If you want to be the only person maintaining your trails and complaining about that too, well- carry on about people trying to help but making very minor mistakes.
  • 1 0
 Here in Squamish there are a number of headliner trails which regularly appear on youtube getting sessioned and braided. Which would be fine in my opinion if they weren’t on private land. Producing promotional video for yourself and the brands you represent with the possible expense of having a landowner shut down access because of a law suit doesn’t jive. PS, if I donate through Trailforks, do I get a free year subscription?
  • 1 0
 I’ve been building and maintaining trails with my local volunteer group for about 4 years, the group running digs every other Saturday and Wednesday morning. On the dig today, we had 15 people turn up, so it was a productive morning.

The biggest blocker to progress in building and maintaining trails, is getting enough people to give up their time. If every rider gave up even just one morning to assist, it would make a big difference. It would also give them an appreciation of just how much work goes into maintaining a trail, let alone building new ones.

To keep trail builders happy….1: Don’t cut corners. If you want to ride in straight lines, go ride a road bike. 2: if there’s a puddle in the trail, don’t go around it, as this only makes the trail wider. 3: if there’s a feature in the trail that you can’t ride and there’s no chicken line, don’t create one.
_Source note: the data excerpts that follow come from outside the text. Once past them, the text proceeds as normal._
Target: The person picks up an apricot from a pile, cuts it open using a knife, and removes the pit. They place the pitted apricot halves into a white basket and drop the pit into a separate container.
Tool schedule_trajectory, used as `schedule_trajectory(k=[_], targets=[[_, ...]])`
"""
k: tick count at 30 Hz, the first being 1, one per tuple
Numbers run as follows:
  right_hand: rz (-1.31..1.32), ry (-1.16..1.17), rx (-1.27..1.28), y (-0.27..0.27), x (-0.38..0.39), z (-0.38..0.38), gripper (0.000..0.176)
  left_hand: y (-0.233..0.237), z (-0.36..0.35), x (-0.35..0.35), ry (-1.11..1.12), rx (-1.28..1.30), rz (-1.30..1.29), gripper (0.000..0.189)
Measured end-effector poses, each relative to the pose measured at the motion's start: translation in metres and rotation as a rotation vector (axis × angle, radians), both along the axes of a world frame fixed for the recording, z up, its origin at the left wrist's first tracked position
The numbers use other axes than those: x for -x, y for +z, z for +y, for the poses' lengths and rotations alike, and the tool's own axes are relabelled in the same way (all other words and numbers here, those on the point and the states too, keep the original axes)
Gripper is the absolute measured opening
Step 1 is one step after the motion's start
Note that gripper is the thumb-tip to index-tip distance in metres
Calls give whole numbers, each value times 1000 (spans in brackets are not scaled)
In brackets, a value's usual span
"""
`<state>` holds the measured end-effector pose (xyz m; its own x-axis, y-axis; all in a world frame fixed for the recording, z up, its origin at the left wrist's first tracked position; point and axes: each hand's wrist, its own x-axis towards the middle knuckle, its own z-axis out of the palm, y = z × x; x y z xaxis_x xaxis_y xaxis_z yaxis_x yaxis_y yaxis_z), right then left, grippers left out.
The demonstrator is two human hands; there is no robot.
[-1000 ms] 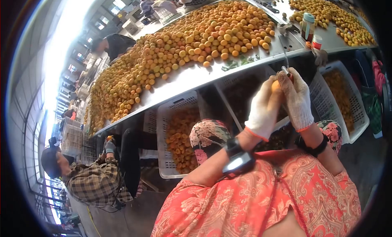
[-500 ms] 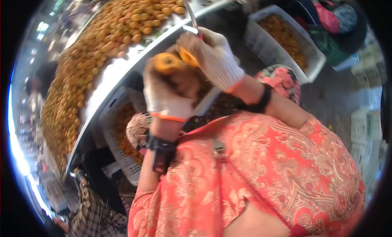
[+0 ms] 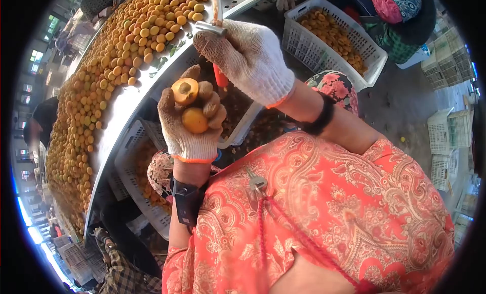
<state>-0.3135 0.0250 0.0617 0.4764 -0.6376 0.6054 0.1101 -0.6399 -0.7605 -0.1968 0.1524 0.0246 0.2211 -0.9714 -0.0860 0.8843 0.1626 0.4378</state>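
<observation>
At far left, a co-worker's plaid sleeve (image 3: pixel 121 271) shows below a pile of orange fruit (image 3: pixel 109 84) spread over a metal table (image 3: pixel 115 107), with a crate (image 3: pixel 135 195) beneath its edge. Right of it, the worker's gloved left hand (image 3: pixel 190 119), palm up, curls its fingers around an opened fruit (image 3: pixel 185 91) and, just below, a second fruit (image 3: pixel 195 120). The opened one's cut face, its stone showing, looks up toward the camera; it is roundish, with no clear long axis. Beside it, the gloved right hand (image 3: pixel 248 58) grips a red-handled tool (image 3: pixel 220 76) in bent fingers, apart from the fruit. The tool's long axis runs up the view, handle nearer the worker, shaft pointing away over the table; its tip is out of view. The step appears to be stone removal, calling for a steady left palm and the stone freed cleanly. At right stands a second crate (image 3: pixel 319 55) of orange pieces.
</observation>
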Motion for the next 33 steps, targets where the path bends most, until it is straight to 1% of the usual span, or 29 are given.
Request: schedule_trajectory(k=[1,3,4,6,7,8,10,11,13,14,16,17,19,20,22,23,25,29,31,32,33], targets=[[-2,-8,5,2,1,1,30,2,0,1,-8,5,-2,51],[-207,106,-240,5,0,5,33,4,3,4,17,-50,-69,48],[-207,104,-238,8,2,7,33,5,4,5,33,-78,-103,47],[-247,224,-248,16,8,13,21,9,5,8,47,-112,-109,45],[-195,232,-307,19,9,16,21,10,5,9,63,-147,-117,44],[-197,233,-304,18,9,17,21,11,5,10,64,-144,-119,44],[-214,198,-303,14,6,19,32,11,6,12,123,-228,-157,40],[-218,200,-303,15,7,18,32,11,7,12,124,-228,-161,40],[-10,127,-213,19,12,17,28,11,7,10,139,-251,-237,37],[-13,127,-215,20,13,17,28,13,6,12,139,-253,-239,37],[-29,249,-482,23,14,18,26,17,5,17,223,-293,-259,33],[-31,248,-481,25,16,18,26,15,4,18,222,-292,-260,33],[-46,378,-565,27,19,18,25,11,5,19,215,-259,-314,27],[-47,376,-565,25,20,17,25,13,5,21,214,-259,-314,27],[-20,388,-573,20,21,15,24,20,5,24,215,-263,-253,20],[-18,389,-573,18,20,16,24,16,6,21,217,-264,-252,20],[21,401,-559,16,21,19,24,8,9,14,76,-153,-311,30],[-35,450,-548,15,25,23,23,15,10,20,104,-219,-270,32],[-23,494,-868,19,24,25,22,16,12,19,31,-182,-158,34],[-19,501,-866,19,24,25,22,16,13,18,39,-181,-158,34],[-58,488,-857,18,25,26,21,16,12,19,6,-119,-168,35]])
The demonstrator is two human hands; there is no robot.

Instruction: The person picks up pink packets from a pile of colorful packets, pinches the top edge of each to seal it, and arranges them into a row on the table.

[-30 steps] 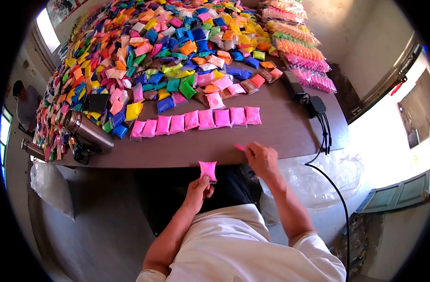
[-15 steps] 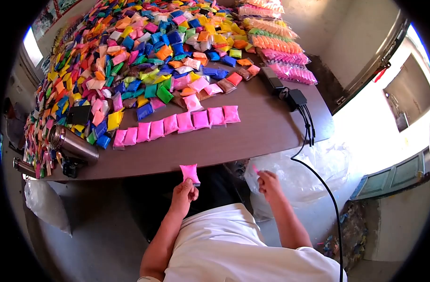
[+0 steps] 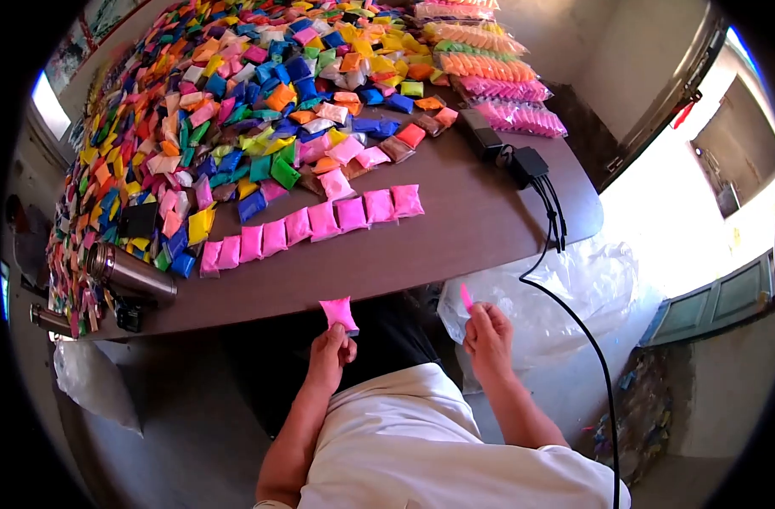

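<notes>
Currently, the left hand (image 3: 332,355) pinches a small bright-pink pillow-shaped plastic packet (image 3: 338,312) by its lower edge, thumb and fingers closed on it; the packet hangs in the air just below the near edge of the brown wooden table (image 3: 489,220), over the lap and well apart from the row of matching pink packets (image 3: 311,222) on the tabletop; the right hand (image 3: 487,332) is closed narrowly on a thin pink strip (image 3: 466,297), near the crumpled clear plastic bag (image 3: 574,288). Judgement on handling: grip only the flat margin, not the filled belly, so the contents are not pressed against the seam; hold both hands steady and apart so strip and packet do not snag. Orientation: the packet stands roughly upright, broad face toward the camera, free upper edge pointing at the table edge and leaning slightly left; its outline is nearly square, so the long axis is uncertain, probably fingers-to-top; the strip's long axis is upright, tip up, tilted slightly left.
</notes>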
Maybe it’s an indication that the trail might be above your pay scale (tongue in cheek).
  • 1 0
 If you don´t have the time, energy or resources to work on trails you probably miss the same things needed for riding bikes.
Trust me, shovel and rakes are the most affordable parts in the whole MTB.
  • 3 0
 I really enjoyed all points on this, well done.
  • 4 0
 This is fu¢kin awesome
  • 2 0
 Was that a Santa Cruz saw? I'm guessing $4000.
  • 2 0
 It's a bargain now with the 20% off sale at only $3200. Wink
  • 1 0
 While we’re on the trail maintenance subject has anyone purchased trail tools from the Shapeshifter company in Whistler?
  • 1 0
 Dig Henry’s shoes, brand/style please?
  • 1 0
 Snipped a huckleberry... they grow so slowly...
  • 1 0
 All for a 5 second clip in the video while misusing redundant tools!
  • 1 0
 @christinachappetta That Silky looks way too new Smile
  • 1 0
 Nice Trailforks infomercial.
  • 2 1
  • 1 0
 No one gonna mention the Tinder App?
  • 1 0
 TP shortage
  • 2 1
  • 2 2
 Definitely need more ebike specific trails where I ride.
  • 2 0
 We have a few on the Eastshore of Kootenay Lake.